We are introducing RF-DETR, a state-of-the-art real-time object detection model. RF-DETR outperforms all existing object detection models on real world datasets and is the first real-time model to achieve 60+ mean Average Precision when benchmarked on the COCO dataset. RF-DETR is available under an open source Apache 2.0 license.
RF-DETR is available on GitHub and for finetuning via a Colab Notebook. Roboflow Train support coming soon.
RF-DETR is a real-time object detection transformer-based architecture designed to transfer well to both a wide variety of domains and to datasets big and small. As such, RF-DETR is in the "DETR" (detection transformers) family of models. It is developed for projects that need a model that can run high speeds with a high degree of accuracy, and often on limited compute (like on the edge or low latency).
Today, we are introducing two model sizes: RF-DETR-base (29M parameters) and RF-DETR-large (128M parameters).

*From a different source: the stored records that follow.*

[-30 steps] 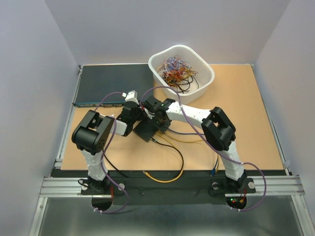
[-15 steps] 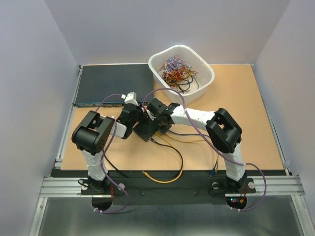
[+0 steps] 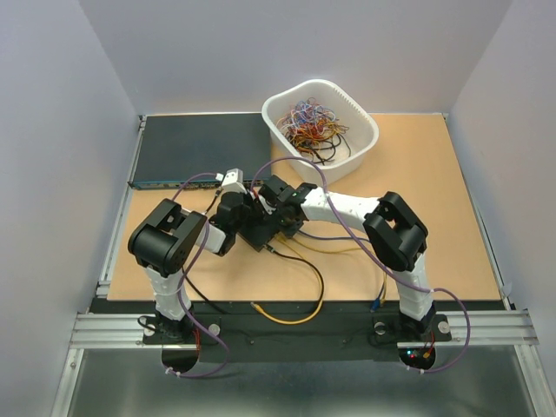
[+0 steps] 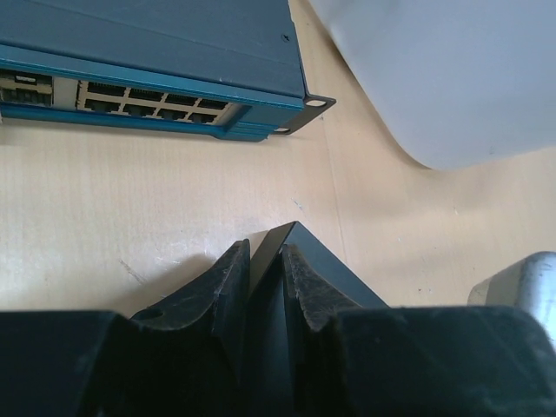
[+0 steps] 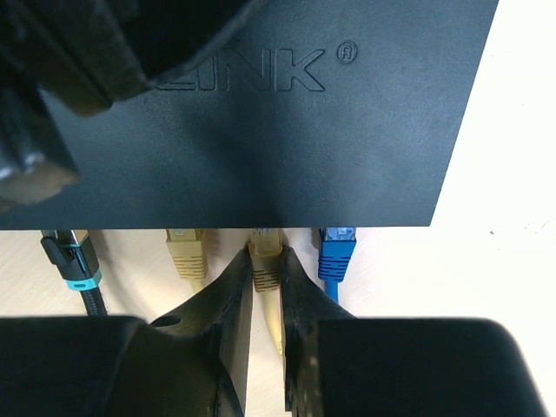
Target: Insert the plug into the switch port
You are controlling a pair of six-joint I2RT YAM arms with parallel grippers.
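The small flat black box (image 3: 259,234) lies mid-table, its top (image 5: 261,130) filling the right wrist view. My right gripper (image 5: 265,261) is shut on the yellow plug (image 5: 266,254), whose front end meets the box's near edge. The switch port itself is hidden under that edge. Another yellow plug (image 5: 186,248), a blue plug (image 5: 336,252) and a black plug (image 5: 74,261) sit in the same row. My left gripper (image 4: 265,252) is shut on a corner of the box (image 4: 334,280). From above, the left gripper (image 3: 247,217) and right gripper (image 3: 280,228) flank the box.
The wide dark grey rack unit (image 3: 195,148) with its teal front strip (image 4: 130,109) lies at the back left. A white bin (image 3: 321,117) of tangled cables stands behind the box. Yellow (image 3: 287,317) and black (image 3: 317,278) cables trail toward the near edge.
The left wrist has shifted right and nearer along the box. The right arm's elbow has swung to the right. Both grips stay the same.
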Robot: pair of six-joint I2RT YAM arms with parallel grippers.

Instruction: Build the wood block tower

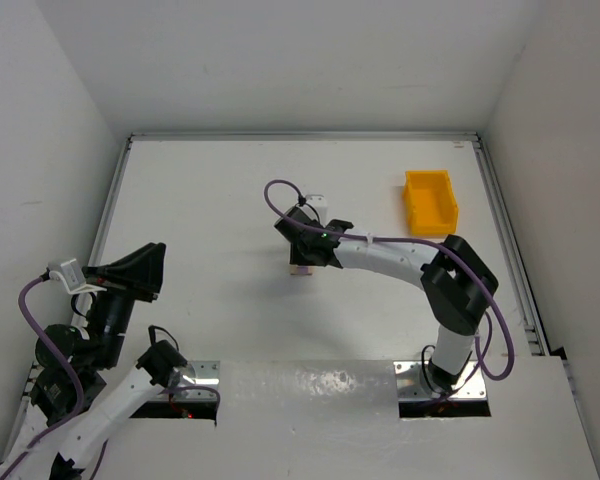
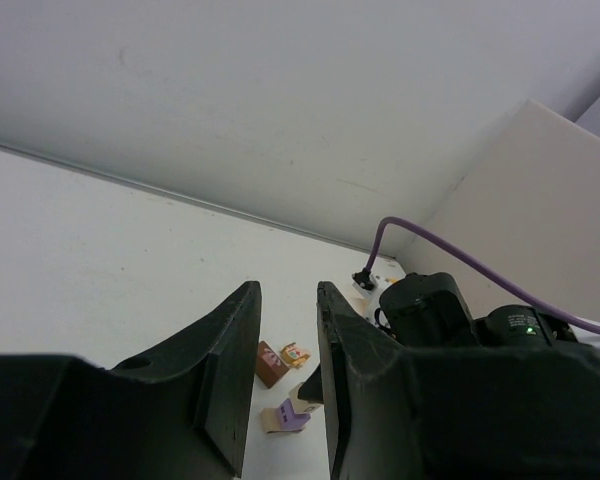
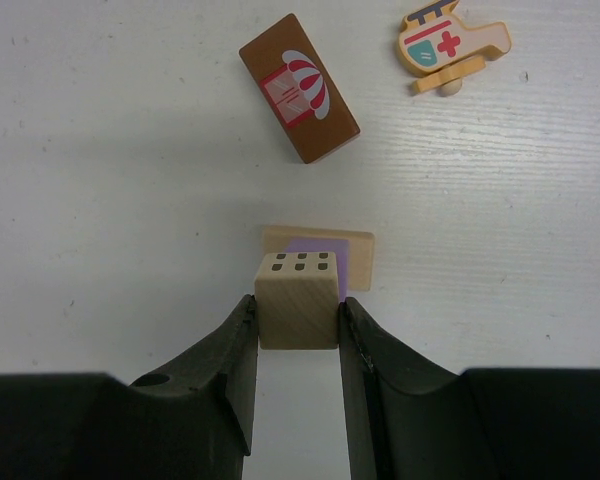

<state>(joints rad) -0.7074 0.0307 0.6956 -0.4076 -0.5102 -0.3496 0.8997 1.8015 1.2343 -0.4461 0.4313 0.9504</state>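
Note:
In the right wrist view my right gripper (image 3: 297, 312) is shut on a pale wooden cube (image 3: 297, 300) with six dark window marks. The cube overlaps the near edge of a flat tan block with a purple face (image 3: 352, 258); I cannot tell whether they touch. Farther off lie a dark brown block with a red-and-white awning (image 3: 298, 87) and a helicopter-shaped piece (image 3: 450, 45). From above, the right gripper (image 1: 302, 262) covers these blocks at mid-table. My left gripper (image 1: 145, 265) hovers at the left, pointed toward them, open and holding nothing (image 2: 288, 290). Between its fingers show the brown block (image 2: 271, 363) and the purple block (image 2: 285, 417).
A yellow plastic bin (image 1: 430, 202) stands at the back right of the table. White walls close the table on the left, back and right. The right arm's purple cable (image 1: 280, 190) loops above its wrist.

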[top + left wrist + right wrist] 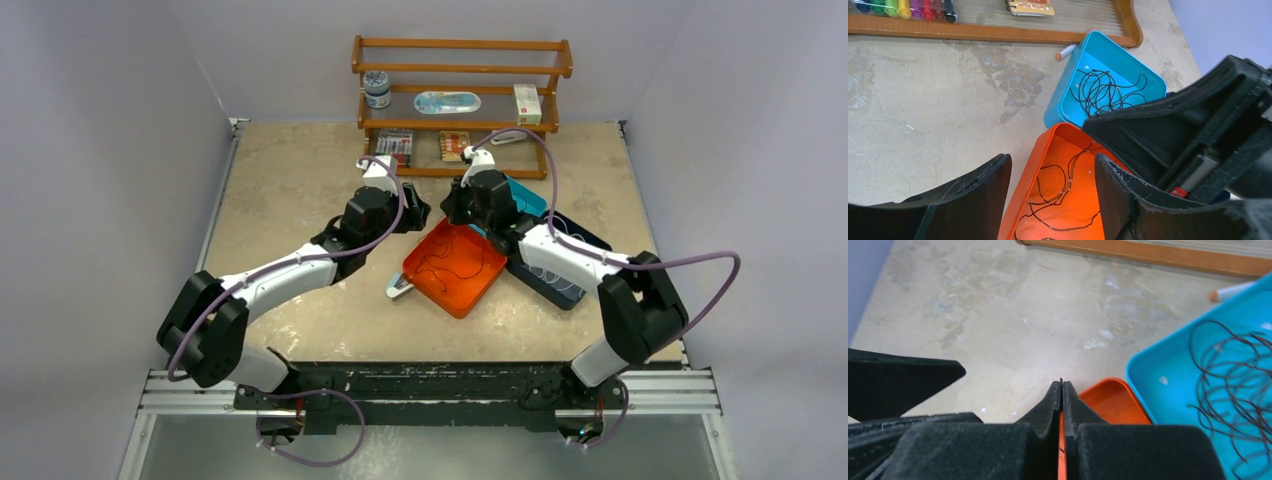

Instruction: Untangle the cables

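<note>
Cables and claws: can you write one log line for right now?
left claw: open near orange tray | right claw: shut | blue tray: tangled black cable | orange tray: loose black cable

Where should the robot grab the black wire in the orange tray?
Probably the single strand in the middle of the orange tray, where the black cable lies alone, clear of the walls. Come straight down from above with the open left pincer straddling it: the tray's walls block a sideways approach.

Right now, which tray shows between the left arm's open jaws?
The orange tray. It holds a single loose black cable, whereas the blue tray beyond it holds a dense black tangle.
</note>
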Robot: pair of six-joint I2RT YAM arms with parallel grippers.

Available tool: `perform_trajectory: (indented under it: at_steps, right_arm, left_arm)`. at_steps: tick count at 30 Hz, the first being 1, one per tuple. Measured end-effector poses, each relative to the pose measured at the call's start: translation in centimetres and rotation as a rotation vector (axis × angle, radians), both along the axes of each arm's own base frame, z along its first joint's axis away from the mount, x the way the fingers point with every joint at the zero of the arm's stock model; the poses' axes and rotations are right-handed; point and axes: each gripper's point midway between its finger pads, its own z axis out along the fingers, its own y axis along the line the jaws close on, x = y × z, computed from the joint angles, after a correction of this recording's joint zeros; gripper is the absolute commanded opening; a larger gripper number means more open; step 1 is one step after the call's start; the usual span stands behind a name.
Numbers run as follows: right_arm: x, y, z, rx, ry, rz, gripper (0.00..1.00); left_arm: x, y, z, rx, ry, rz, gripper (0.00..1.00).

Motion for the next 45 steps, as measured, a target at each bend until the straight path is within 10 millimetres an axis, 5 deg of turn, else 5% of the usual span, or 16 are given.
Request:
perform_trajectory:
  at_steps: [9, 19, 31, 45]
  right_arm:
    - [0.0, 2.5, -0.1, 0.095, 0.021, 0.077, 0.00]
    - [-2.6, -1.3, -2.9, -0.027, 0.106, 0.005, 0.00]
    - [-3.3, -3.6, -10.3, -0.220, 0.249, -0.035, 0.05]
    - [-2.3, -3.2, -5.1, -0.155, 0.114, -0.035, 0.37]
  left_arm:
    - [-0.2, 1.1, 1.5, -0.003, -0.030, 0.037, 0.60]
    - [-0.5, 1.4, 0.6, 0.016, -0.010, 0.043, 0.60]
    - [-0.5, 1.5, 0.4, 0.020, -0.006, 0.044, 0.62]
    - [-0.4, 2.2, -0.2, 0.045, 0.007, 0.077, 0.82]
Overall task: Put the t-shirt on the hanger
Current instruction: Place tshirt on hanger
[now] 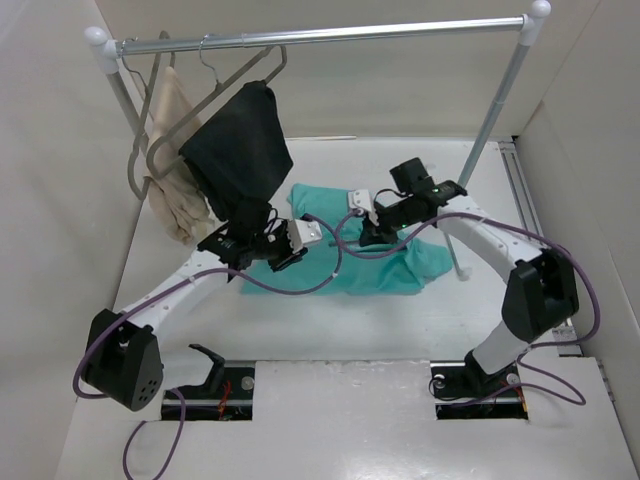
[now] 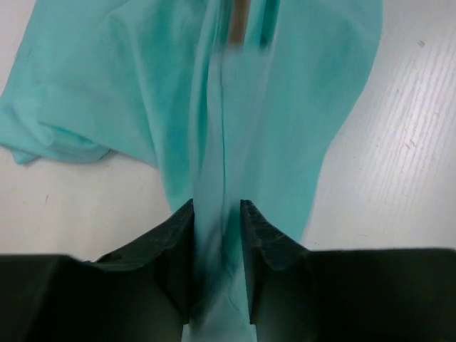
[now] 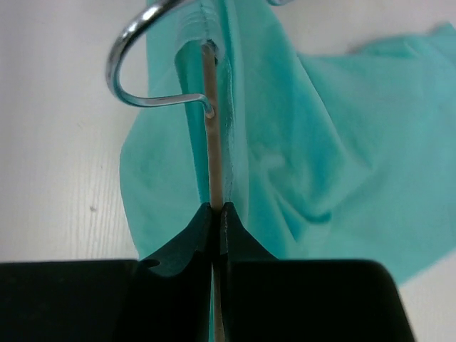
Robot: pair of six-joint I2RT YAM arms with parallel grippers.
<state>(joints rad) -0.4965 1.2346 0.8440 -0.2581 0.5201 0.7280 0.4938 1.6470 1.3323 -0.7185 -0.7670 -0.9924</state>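
Observation:
The teal t-shirt lies rumpled on the table's middle. My left gripper is at its left part; in the left wrist view its jaws are shut on a raised fold of the t-shirt. My right gripper is over the shirt's upper middle. In the right wrist view it is shut on the thin taupe bar of the hanger. The silver hook curves out past the cloth at top left, and the t-shirt drapes on both sides of the bar.
A metal clothes rail spans the back on white posts. At its left end hang a hanger with a black garment and one with a beige garment, just behind my left arm. White walls close in both sides.

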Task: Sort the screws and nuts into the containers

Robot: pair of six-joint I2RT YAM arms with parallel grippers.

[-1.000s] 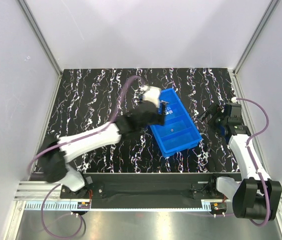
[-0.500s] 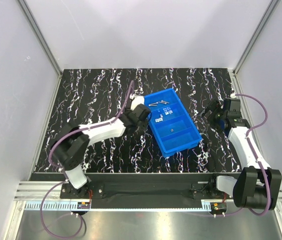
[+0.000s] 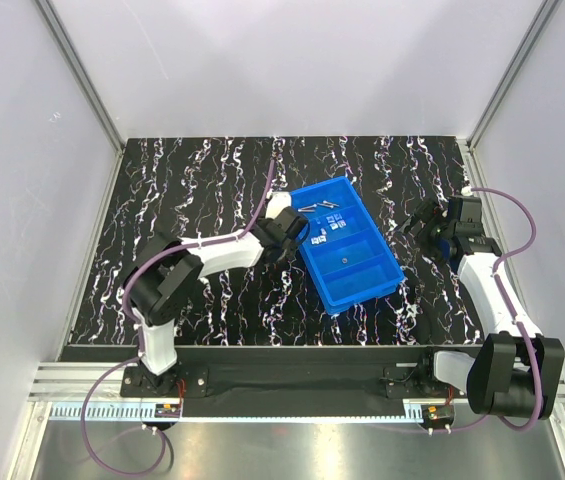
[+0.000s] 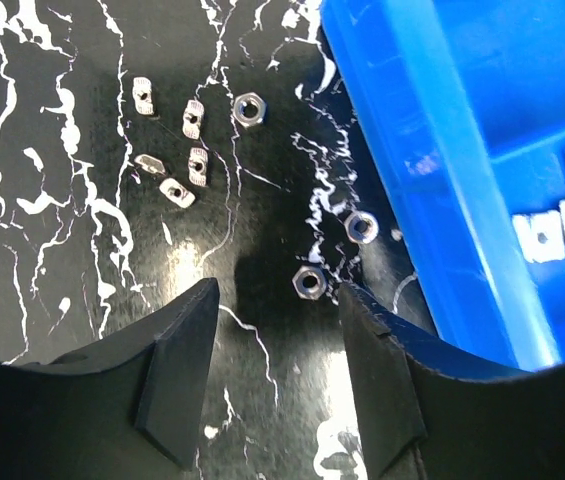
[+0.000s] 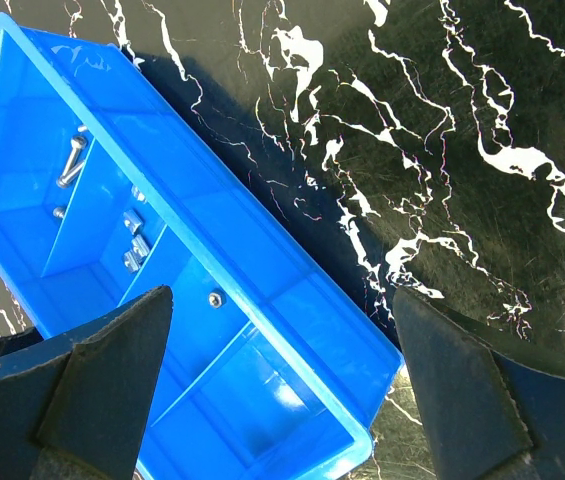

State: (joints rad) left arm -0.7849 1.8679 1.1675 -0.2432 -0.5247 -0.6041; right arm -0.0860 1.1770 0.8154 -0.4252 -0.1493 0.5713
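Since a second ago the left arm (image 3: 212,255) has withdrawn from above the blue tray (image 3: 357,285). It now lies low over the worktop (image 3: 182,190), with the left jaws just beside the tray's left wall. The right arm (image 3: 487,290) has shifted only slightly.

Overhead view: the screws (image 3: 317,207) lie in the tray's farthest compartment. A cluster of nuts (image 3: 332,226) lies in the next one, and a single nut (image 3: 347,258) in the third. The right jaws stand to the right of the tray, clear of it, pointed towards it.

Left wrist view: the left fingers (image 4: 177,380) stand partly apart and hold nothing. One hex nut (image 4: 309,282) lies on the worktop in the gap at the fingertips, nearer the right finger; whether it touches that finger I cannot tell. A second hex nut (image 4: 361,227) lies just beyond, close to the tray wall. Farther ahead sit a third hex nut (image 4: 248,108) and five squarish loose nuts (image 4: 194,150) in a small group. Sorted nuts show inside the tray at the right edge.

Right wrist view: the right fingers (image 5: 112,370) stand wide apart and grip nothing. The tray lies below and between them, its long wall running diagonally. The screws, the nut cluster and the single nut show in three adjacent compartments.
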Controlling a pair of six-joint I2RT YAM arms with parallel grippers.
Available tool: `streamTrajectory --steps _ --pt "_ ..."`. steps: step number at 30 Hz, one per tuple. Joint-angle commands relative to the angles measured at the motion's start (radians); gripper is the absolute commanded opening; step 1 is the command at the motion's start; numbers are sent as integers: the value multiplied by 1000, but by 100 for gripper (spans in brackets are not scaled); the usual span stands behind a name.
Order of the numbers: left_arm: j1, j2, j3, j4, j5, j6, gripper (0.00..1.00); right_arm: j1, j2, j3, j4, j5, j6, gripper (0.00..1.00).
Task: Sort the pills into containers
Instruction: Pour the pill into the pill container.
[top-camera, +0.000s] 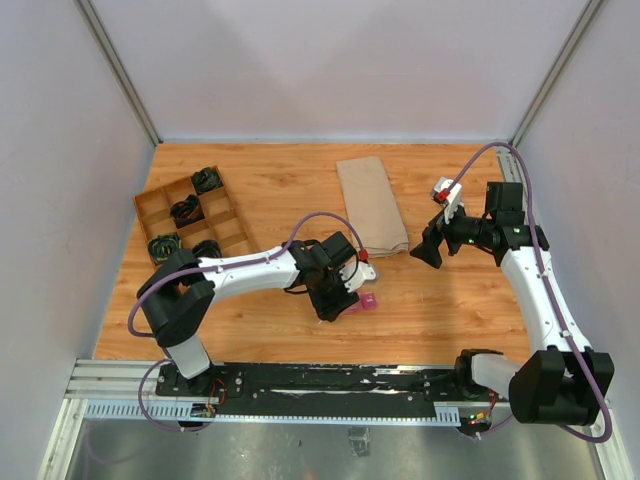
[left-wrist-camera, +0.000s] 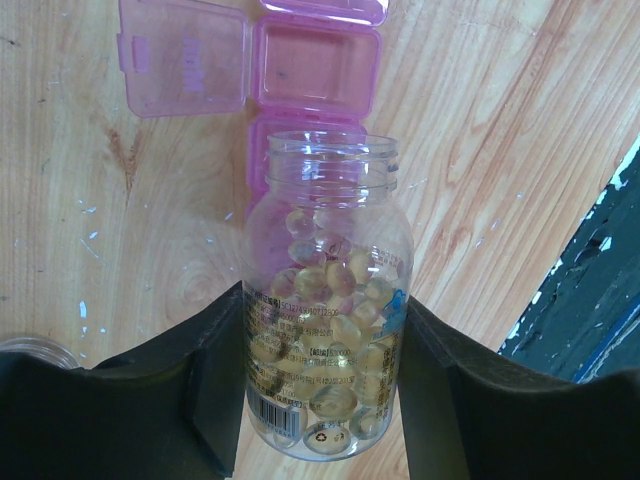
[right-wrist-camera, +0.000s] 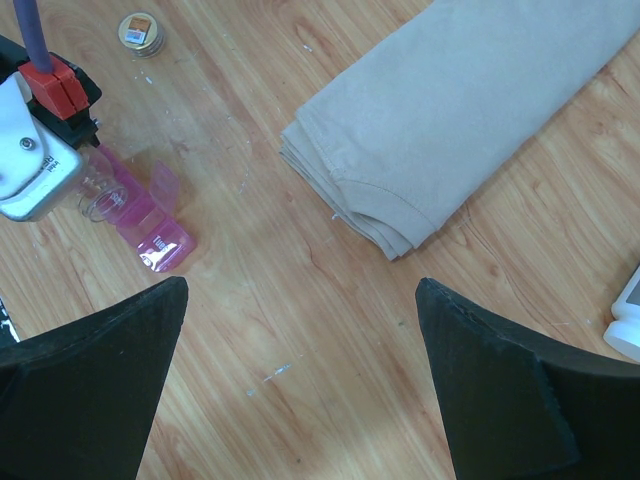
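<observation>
Gripping the uncapped bottle from both sides, your left gripper pinches it firmly. Pills lie heaped toward the near end. The mouth points away from the fingers, straight at the containers. The strip's long axis runs on in line with the bottle. The neck overlaps the nearest compartment; the next one stands open, lid flipped aside. Judged: tip forward, with no sideways shift. The left arm is nearer. The right gripper hangs spread and empty, well apart.
</observation>
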Motion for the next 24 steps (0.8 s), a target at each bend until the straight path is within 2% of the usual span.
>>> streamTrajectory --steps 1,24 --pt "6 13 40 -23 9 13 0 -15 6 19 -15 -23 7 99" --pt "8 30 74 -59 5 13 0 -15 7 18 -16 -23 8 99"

Model Performance and Benchmarks
Object detection models face a mini crisis in evaluation. Common Objects in Context (COCO), a canonical 163k image benchmark from Microsoft first introduced in 2014, hasn't been updated since 2017. At the same time, models have gotten really good – and used in contexts well beyond 'common objects.' New state-of-the-art models often increase COCO mAP by fractions of a percent while reaching for other datasets (LVIS, Objects365) to demonstrate generalizability.
This is part of our motivation of introducing a model: we aim to show not only competitive performance on existing benchmarks like COCO, yet also show why domain adaptability ought to be a top level consideration alongside latency. In a world where COCO performance is increasingly saturated for models of similar size, how well a model is able to adapt – especially to novel domains – grows in importance.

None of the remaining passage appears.